▶ Dataset entries:
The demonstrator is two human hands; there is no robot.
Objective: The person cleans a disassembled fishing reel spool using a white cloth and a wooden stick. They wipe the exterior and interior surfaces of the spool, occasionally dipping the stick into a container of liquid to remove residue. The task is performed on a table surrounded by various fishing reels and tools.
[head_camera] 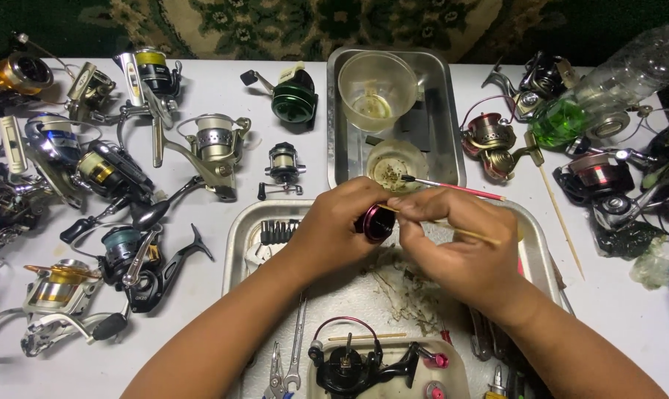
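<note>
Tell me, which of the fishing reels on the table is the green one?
The green reel lies at the top centre, just left of the upper metal tray. Its body is solid dark green; the others are silver, gold, black or red.

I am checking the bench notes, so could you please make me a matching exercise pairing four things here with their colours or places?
Things:
1. spool
2. green reel
3. brush
4. clear cup

Places or states:
A. standing in the far metal tray
B. held in the left hand
C. resting across a small dish
D. on the white table, left of the far tray

Pairs: 1-B, 2-D, 3-C, 4-A
</note>
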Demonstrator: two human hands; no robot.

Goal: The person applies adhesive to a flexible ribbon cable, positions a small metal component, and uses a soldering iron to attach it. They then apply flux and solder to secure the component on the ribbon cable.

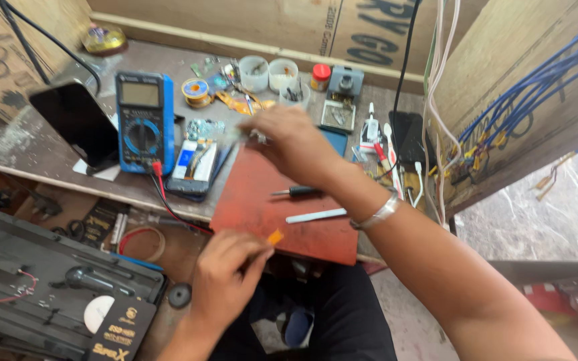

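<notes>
Left hand: the left hand point(225, 274) hovers at the near edge of the red mat point(262, 214), its thumb and fingertips pinched together on a small orange strip point(275, 236) that sticks out just past them.
Right hand: the right hand point(296, 144) reaches over the far edge of the mat, fingers bent and closed on a thin silvery tool point(254, 136); blur hides what kind of tool it is.
Wrist: a silver bangle point(377, 214) sits on the right wrist.
Between the hands: a black screwdriver point(296, 192) and a white stick point(316, 215) lie on the mat, both apart from either set of fingers.
Left of the right fingers: an opened phone point(194, 164), then a blue meter point(145, 120) with red and black leads.
Beyond the right fingers: small white cups point(269, 73) and a solder reel point(197, 90).
</notes>
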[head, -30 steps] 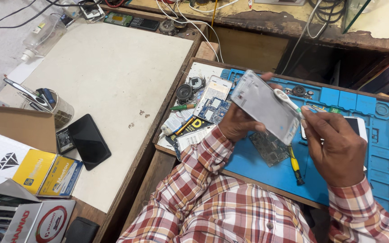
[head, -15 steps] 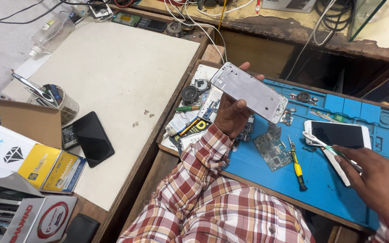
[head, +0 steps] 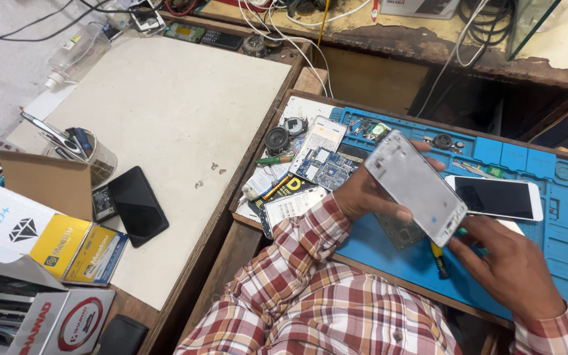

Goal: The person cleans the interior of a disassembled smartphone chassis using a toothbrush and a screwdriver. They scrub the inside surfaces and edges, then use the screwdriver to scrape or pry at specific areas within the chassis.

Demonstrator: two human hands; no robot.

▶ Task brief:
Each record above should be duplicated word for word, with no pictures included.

▶ Response:
The demonstrator is two human hands; there is no robot.
Objective: The person cleans a disassembled fishing reel spool using a white cloth and a wooden stick. They wipe the exterior and interior surfaces of the spool, occasionally dipping the stick into a container of liquid to remove residue. The task is performed on a table surrounded by various fishing reels and tools.
[head_camera] 
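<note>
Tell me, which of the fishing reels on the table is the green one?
The green reel lies at the top centre, just left of the upper metal tray. Its body is solid dark green; the others are silver, gold, black or red.

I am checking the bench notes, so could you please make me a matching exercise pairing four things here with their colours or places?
Things:
1. spool
2. green reel
3. brush
4. clear cup

Places or states:
A. standing in the far metal tray
B. held in the left hand
C. resting across a small dish
D. on the white table, left of the far tray

Pairs: 1-B, 2-D, 3-C, 4-A
</note>
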Demonstrator: two human hands; no robot.

Goal: The person applies adhesive to a flexible ribbon cable, positions a small metal component, and uses a soldering iron to attach it. They then apply flux and solder to secure the component on the ribbon cable.


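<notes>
Left hand: the left hand point(225, 274) hovers at the near edge of the red mat point(262, 214), its thumb and fingertips pinched together on a small orange strip point(275, 236) that sticks out just past them.
Right hand: the right hand point(296, 144) reaches over the far edge of the mat, fingers bent and closed on a thin silvery tool point(254, 136); blur hides what kind of tool it is.
Wrist: a silver bangle point(377, 214) sits on the right wrist.
Between the hands: a black screwdriver point(296, 192) and a white stick point(316, 215) lie on the mat, both apart from either set of fingers.
Left of the right fingers: an opened phone point(194, 164), then a blue meter point(145, 120) with red and black leads.
Beyond the right fingers: small white cups point(269, 73) and a solder reel point(197, 90).
</notes>
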[head, -30 steps] 
[head, -15 steps] 
[head, +0 steps] 

Goal: The person cleans the interior of a disassembled smartphone chassis using a toothbrush and a screwdriver. They scrub the inside surfaces and edges, then use the screwdriver to scrape or pry at specific areas within the chassis.

Demonstrator: two human hands; no robot.

Nothing further remains to be added to the answer.